When I first started as a PA, I was at times dubious about how I could realistically incorporate nutrition into my practice. There were many times I felt I had to compartmentalize while in PA school, and I felt a bit weary about how I would be able to make this happen. Though as I settled into my job, the self-doubt lessened and I felt far more confident.
Before jumping into the ways I integrate nutrition into my practice, I first want to review a few things that come before all of these visits:
- Asking consent. Food and nutrition are incredibly invasive topics, and I want to ensure a patient wants to talk about these things before just jumping in.
- Gauging motivation for change. It’s also important to gauge motivation for change before lecturing a patient how food/nutrition. I made a LOT of mistakes as a new grad. The biggest being trying to change *everything* at once and leading with my own philosophy and agenda rather than meeting a patient where they’re at. It’s important to know how a patient feels about the plan of care and to create a plan together, rather than simply notifying them what your proposed plan is. I also think it’s super important to emphasize the importance of slow, small changes over long periods of time. This way, behavior change is sustainable, and it doesn’t advocate for unrealistic and toxic diet fads.
- Asking about accessibility to certain foods. Lots of folks don’t have regular access to nutrient dense foods. Prior to discussing certain foods/food groups, it’s incredibly important to first ask what someone has access to.
- Providing culturally competent care. It’s incredibly important to acknowledge what foods/food practices are important for the patient’s culture prior to making recommendations.
When discussing nutrition with patients, I do so in a variety of different ways – in dedicated nutrition visits, in physicals, in problem based visits where nutrition is relevant, and in group visits.
Since I have my master’s in nutrition, I often speak to patients that other providers in the office refer to me. We also have an amazing dietetics team who work with patients, though my role specifically combines nutrition with medicine. We’ll talk about a wide range of things, from relationship with food to pace of eating to the hunger/fullness scale to lifestyle factors (stress, sleep, medications, alcohol use, physical activity), etc.
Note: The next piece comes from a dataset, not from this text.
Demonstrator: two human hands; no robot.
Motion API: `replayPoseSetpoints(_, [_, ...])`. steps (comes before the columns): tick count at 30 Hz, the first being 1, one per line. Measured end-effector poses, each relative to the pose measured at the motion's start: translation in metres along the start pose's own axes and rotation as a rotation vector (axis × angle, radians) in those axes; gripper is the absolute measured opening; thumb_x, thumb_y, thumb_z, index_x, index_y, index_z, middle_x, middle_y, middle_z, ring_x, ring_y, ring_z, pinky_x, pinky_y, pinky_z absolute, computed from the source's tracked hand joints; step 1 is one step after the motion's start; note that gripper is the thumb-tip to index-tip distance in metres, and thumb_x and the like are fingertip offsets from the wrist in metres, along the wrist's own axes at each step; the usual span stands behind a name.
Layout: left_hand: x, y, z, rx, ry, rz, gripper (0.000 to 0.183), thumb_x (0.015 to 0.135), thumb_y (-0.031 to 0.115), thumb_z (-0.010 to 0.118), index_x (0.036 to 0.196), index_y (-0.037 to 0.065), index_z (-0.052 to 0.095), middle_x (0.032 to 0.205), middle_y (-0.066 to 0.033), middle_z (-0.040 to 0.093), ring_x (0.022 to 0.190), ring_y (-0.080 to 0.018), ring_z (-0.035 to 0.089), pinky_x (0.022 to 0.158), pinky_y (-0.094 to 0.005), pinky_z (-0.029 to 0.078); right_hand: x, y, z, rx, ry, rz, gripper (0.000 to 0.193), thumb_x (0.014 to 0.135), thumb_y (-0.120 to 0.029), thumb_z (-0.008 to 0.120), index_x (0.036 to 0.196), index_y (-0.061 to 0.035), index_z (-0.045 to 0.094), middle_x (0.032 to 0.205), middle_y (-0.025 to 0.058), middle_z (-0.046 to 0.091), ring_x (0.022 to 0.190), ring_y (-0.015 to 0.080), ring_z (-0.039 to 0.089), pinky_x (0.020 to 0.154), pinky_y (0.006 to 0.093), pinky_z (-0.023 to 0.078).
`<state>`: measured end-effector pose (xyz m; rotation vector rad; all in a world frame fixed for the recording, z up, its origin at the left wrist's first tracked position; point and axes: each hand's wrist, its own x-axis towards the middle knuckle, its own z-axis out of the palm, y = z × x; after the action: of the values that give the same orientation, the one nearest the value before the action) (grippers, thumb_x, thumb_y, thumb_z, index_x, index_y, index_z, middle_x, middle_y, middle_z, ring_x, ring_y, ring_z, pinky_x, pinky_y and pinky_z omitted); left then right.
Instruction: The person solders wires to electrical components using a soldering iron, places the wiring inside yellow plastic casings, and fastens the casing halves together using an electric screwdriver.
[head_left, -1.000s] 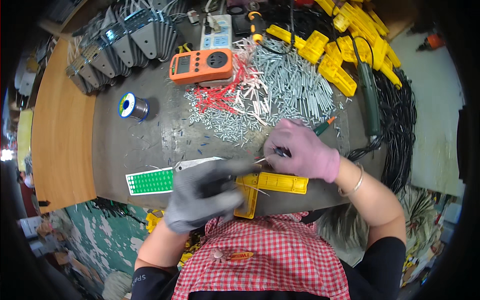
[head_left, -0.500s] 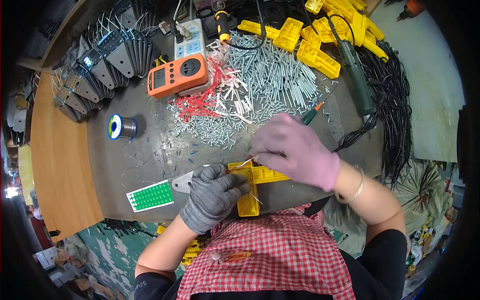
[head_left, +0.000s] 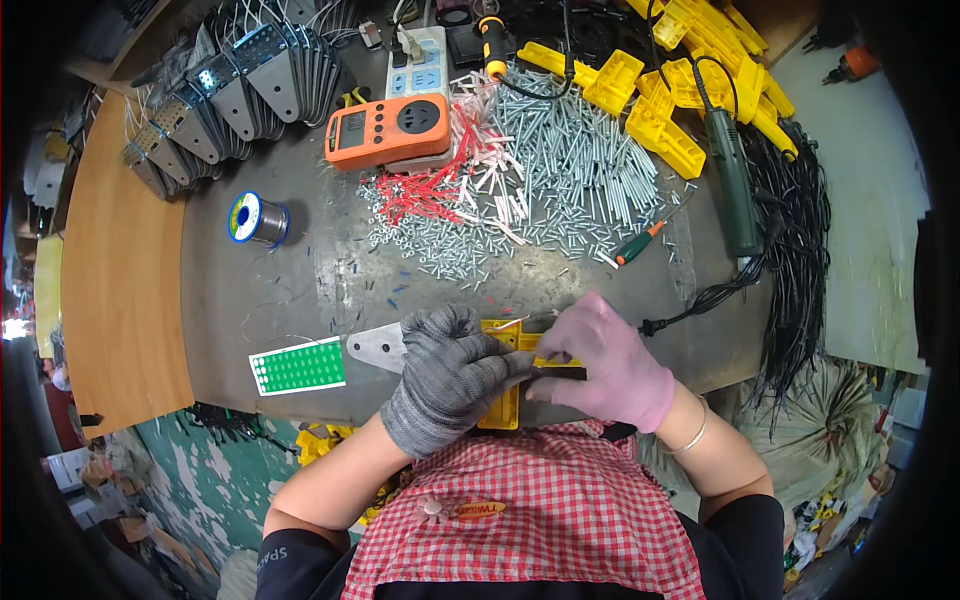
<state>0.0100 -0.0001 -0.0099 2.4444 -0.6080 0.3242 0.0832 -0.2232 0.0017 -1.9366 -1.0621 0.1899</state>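
Note:
In front of my apron lies a yellow plastic housing (head_left: 505, 410) with a handle part running to the right. A flat grey metal blade (head_left: 378, 347) with holes sticks out to its left. My left hand (head_left: 450, 375), in a grey glove, closes over the housing and the blade's inner end, hiding much of both. My right hand (head_left: 605, 365), in a pink glove, bends its thumb and fingers together at the handle part. A short dark strip shows between those fingertips; its kind cannot be made out. A thin white wire (head_left: 510, 324) lies at the housing's top edge.
Beyond my hands lie heaped screws (head_left: 590, 160), red and white sleeves (head_left: 430, 190), an orange meter (head_left: 388, 130) and a green-handled screwdriver (head_left: 638, 245). Solder wire (head_left: 258, 220) and a green sticker sheet (head_left: 297, 366) sit left. Black cables (head_left: 795, 250) hang at right.
My right hand has come down and nearer to me, from above the housing to its handle part. My left hand's fingers have shifted right across the housing. The whole view has shifted slightly.

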Motion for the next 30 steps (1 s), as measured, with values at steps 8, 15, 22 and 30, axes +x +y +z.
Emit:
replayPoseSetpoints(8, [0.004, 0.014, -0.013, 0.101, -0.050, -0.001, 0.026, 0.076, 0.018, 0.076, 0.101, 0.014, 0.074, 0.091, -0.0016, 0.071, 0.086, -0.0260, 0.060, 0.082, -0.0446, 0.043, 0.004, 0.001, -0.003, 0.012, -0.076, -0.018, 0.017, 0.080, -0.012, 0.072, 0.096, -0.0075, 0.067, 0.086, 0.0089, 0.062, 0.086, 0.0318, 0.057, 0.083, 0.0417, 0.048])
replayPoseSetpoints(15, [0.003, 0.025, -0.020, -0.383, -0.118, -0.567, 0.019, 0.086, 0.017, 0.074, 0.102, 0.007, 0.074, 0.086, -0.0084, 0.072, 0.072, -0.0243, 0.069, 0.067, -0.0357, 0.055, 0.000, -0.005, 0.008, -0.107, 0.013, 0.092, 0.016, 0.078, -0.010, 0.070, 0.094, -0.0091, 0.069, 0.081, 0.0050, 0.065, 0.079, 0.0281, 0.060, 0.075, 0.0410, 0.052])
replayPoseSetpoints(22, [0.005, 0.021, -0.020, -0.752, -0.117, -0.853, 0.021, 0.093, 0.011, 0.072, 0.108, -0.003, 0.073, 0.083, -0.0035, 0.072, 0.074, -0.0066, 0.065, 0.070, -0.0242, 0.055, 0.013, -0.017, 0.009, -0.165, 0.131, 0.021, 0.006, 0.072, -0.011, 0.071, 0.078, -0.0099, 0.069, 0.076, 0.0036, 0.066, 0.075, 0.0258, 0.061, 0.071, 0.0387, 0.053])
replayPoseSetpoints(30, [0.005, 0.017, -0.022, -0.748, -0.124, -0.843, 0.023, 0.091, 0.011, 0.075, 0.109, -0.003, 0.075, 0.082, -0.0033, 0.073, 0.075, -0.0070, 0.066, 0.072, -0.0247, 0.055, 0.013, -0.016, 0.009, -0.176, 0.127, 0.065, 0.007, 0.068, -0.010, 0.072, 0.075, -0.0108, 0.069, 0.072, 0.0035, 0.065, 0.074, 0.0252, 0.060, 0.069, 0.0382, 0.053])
I am so very lucky to work in a clinic who views my role as a dovetail between nutrition and PA. This was something I talked about a lot in my interview process.
When not in a dedicated nutrition visit, I’ll discuss nutrition, access to nutrient dense foods, and behaviors that impact nutrition choices (ie sleep, stress management) in both physicals and problem based visits.
In physicals, we discuss the above, and/or review prior labs that are impacted by nutrition/lifestyle, ie blood pressure, A1c, cholesterol screening, elevated liver enzymes, etc.
Within the problem based visits, the questions will vary based on presenting concern. Ie for GI symptoms, we’ll talk about dietary triggers, pace of eating, stress surrounding meal times, relationship with food, stress management, mental health, etc. Whereas for a mental health visit (ie anxiety/depression), we’ll touch upon regularity of meal times, blood sugar balancing nutrition, appetite, alcohol/caffeine intake, sleep, stress (and so much more). It’s entirely dependent the patient’s chief concern for that visit.
I also talk about nutrition in my group visits! This is an 8-week curriculum where we start with mindfulness based movement, discuss nutrition in a broad strokes way, learn about intuitive eating, and utilize the collective wisdom of the group to making health promoting behavior changes. We discuss nutrition as it relates to blood sugar irregularities (pre-diabetes, diabetes), hyperlipidemia, hypertension, mental health, as well as intuitive eating and ways to improve sleep, relationship with physical activity, and stress management.
When I first started as PA, I spent a lot of time discussing the ‘what’, ie specific foods, timing of meals, macronutrient composition, etc. While I absolutely acknowledge those things are important, I now spend far more time talking about relationship with food, breaking longstanding history of dieting, behaviors surrounding mealtimes/nutrition, and how stress/sleep impact food choices.
Underlying all of the above is the ideology and framework of decentralizing weight from these visits. Setting goals outside of weight can be far less harmful and help break the cycle of toxic diet culture. We aim to use other quantifiable biomarker (ie A1c, lipid panel, blood pressure) rather than weight alone. Taking this size inclusivity approach has been incredibly impactful to my overall practice.
This seemed unmanageable and overwhelming as a PA student, though has been relatively seamless as a practicing PA. It’s a wonderful career where there’s a lot of independence to add your passion into your practice.